Adrian gave Katie a thin smile of his own. "That's one way of doing it. Unless you're willing to risk being seen with wizards or witches."
Was that a fishing expedition? Well, she'd be damned if she would name names for Adrian Pucey, not without proof of his allegiance. "Oh come now, a smart man like you? You must be able to come up with another option." Her smile matched his, but showed a bit of tooth.
"I would prefer not to endanger my friends, or yours." There was a quick shake of his head. "And I may become a target of investigation myself. I've got a Muggle identity, but it's tied too closely to people under suspicion already."
"So I'm stuck with random visitations, then?" She sounded dubious. "No offense, Mr Pucey, but you can see how this might make me uncomfortable." It also reminded her how vulnerable she was to MI7 operatives if they were to pull the same manoeuvre. She would have to rethink her warding schedule. Or possibly change addresses. Damn.
"I don't mind a planned schedule. I'm just not keen on there being a public link between the two of us, one that might get into your monitoring systems." Adrian thought of Lucius Malfoy, who was already convinced he had a source inside MI7. "The fewer people who can make the connexion between us, the better."
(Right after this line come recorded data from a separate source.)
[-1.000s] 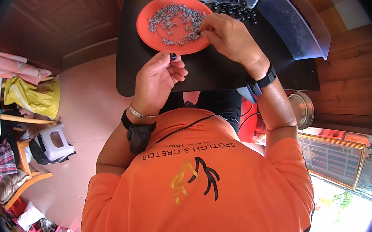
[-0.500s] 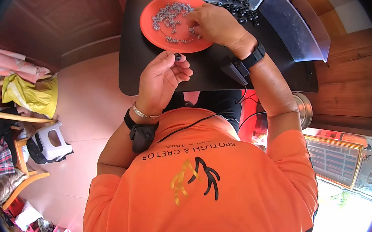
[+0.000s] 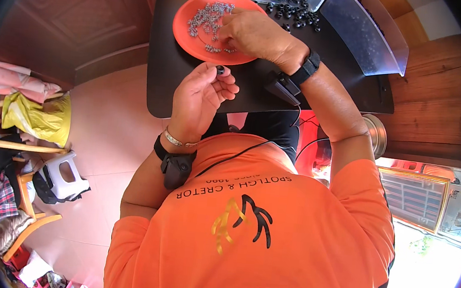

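Note:
Between the thumb and forefinger of my left hand point(image 3: 196, 99) is a small black round piece point(image 3: 220, 70), its open end facing up. That hand hovers just off the near rim of a red-orange plate point(image 3: 183, 38), palm up, with the other fingers curled loosely. Many small silvery metal pieces point(image 3: 206, 18) lie scattered on the plate. Over the plate's right side, my right hand point(image 3: 259, 34) reaches down with its fingers bent together toward these pieces. Its fingertips are mostly hidden, so whatever they pinch cannot be made out.
Loose black pieces point(image 3: 287, 10) are heaped behind the plate, partly in a clear tray. A translucent plastic bin point(image 3: 362, 40) stands at the right of the dark table point(image 3: 324, 89). A white stool point(image 3: 64, 175) and a wooden chair point(image 3: 34, 222) are on the floor at left.
My right hand has shifted left and slightly nearer over the plate, toward the middle of the metal pieces. My left hand stays in place with the black piece.

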Available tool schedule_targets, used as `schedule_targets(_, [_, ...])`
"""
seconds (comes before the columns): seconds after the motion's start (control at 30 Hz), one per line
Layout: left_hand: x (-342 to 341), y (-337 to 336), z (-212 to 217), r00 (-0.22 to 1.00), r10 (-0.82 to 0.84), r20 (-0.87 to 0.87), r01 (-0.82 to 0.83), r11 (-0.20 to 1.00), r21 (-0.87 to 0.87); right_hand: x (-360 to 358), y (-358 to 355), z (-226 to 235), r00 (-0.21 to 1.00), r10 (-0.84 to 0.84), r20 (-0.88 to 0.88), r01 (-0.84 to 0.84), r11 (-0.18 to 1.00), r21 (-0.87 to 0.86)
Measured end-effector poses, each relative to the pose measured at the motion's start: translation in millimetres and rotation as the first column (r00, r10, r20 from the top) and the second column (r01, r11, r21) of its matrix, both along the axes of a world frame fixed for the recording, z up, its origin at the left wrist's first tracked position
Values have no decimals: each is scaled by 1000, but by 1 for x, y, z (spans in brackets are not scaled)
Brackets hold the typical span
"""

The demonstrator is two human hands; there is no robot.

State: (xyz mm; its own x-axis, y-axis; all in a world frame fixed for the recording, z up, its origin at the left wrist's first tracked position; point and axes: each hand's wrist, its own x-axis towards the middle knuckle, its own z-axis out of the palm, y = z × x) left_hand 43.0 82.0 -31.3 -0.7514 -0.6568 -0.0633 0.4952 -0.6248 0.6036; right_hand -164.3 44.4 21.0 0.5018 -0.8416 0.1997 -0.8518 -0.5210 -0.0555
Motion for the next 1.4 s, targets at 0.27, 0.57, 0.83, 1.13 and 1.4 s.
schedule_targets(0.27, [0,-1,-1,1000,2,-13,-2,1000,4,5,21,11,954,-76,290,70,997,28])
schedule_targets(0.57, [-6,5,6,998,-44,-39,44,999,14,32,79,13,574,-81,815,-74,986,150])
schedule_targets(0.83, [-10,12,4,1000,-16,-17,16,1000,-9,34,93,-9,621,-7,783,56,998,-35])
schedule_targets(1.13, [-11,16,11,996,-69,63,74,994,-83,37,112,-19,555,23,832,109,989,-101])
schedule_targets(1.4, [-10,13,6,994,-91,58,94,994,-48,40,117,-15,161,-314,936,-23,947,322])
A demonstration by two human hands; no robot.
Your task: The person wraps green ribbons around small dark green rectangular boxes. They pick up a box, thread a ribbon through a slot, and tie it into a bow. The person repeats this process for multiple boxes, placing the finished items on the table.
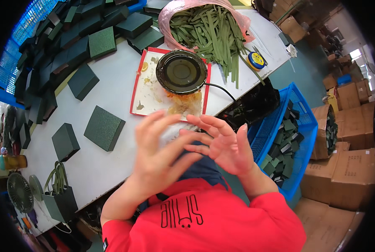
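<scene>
Right up close, both hands are raised in front of the red shirt (221, 222), fingers spread, nothing held in either. The left hand (160, 153) is open, fingers fanned and a little blurred, palm toward the right hand (221, 145), which is open too, its fingertips overlapping the left's fingers. They look to be touching, palm brushing fingers.

Just beyond them, at the near edge of the white table (112, 80), sits the red-rimmed tray (133, 92), smeared with yellowish glue. On its far right part rests the round black glue pot (181, 72), amber glue pooled below it, a black cord (223, 89) trailing off to the right.

Left of the tray, dark green square box lids (104, 127) lie scattered flat on the table, one just beside the left hand's side. A small green gift bag (60, 197) hangs at the table's near-left corner beside a little fan (20, 192).

To the right, a blue crate (298, 122) holds more green pieces. Farther back, a pink bag (170, 19) spills green paper strips (212, 33), a yellow-and-blue tape measure (256, 60) beside them. Stacks of dark boxes (70, 33) crowd the far left.
</scene>
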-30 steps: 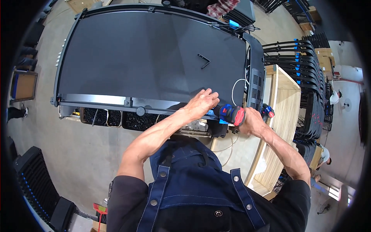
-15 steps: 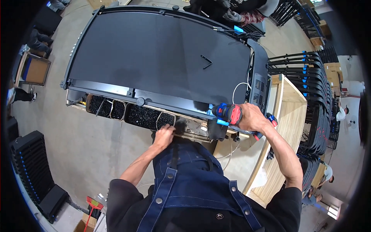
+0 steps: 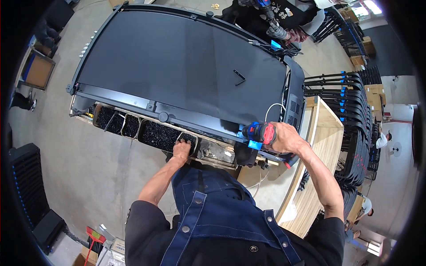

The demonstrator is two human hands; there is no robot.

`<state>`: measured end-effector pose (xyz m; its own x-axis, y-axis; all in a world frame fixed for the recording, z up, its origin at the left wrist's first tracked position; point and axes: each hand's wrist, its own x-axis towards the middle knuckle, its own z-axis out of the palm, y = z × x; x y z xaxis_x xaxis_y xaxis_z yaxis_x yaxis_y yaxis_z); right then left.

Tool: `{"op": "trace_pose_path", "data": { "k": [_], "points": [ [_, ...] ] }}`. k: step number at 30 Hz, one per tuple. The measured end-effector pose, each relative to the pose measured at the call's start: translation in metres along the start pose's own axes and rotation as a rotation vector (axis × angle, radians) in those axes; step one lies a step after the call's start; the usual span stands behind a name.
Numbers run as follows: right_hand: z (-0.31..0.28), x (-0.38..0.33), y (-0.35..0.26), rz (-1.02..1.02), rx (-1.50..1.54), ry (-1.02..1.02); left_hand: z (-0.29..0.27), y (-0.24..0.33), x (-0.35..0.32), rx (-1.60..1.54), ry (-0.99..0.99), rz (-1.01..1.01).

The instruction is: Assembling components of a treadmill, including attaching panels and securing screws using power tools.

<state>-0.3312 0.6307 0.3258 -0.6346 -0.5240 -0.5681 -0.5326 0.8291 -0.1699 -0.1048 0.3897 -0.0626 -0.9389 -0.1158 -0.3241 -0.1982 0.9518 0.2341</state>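
Observation:
My right hand [image 3: 285, 138] is wrapped round a red, blue and black cordless drill [image 3: 265, 133], held over the near right edge of a treadmill [image 3: 186, 66]. The drill's nose points left, close to a blue piece [image 3: 254, 145] at that edge. My left hand [image 3: 182, 149] reaches into the rightmost small bin [image 3: 190, 138] of black screws, its fingers curled down and close together. Whatever those fingertips grip is hidden. Left of it, a larger bin [image 3: 159, 135] holds many dark screws. A black hex key [image 3: 240, 77] lies on the treadmill belt.
Beside the treadmill's right end stands an open wooden crate [image 3: 326, 133], with stacked black frames [image 3: 355, 111] beyond. Across the treadmill, a co-worker's gloved hand [image 3: 277, 31] holds another drill [image 3: 266, 9]. A white cable [image 3: 271, 107] loops near the motor cover [image 3: 294, 104].
My left hand has moved slightly left and up, from the bin's edge into the screws. The drill has stayed nearly in place. The co-worker's drill has come into fuller view.

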Motion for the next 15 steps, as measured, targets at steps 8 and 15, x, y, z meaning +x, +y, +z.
{"op": "trace_pose_path", "data": {
  "k": [8, 15],
  "points": [
    [0.004, -0.062, -0.005, -0.089, 0.241, 0.160, -0.002, -0.019, -0.013, -0.114, -0.045, 0.061],
    [0.096, -0.094, -0.007, -0.020, 0.735, 0.106, -0.045, -0.027, -0.033, -0.494, 0.024, -0.116]
  ]
}}
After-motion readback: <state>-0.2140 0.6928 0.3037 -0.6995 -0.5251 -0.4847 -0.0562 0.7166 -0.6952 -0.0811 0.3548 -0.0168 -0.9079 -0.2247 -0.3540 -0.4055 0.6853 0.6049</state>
Katie nodded, satisfied at this logic. "I don't know how easy it will be for me to get what you need, not without trying a few possible entry methods. Give me two weeks. If I have something by then, I'll have a better idea of how often I'll be able to get more. If I don't," she shrugged, "then we'll at least know that extracting the information is harder than we thought. Either way, we can decide the next meeting at that time." She looked at Adrian once again for agreement.
"I believe we have a plan, Miss Bell." If he'd had a drink, Adrian would have raised it to her. As it was, he merely gave her a satisfied smile.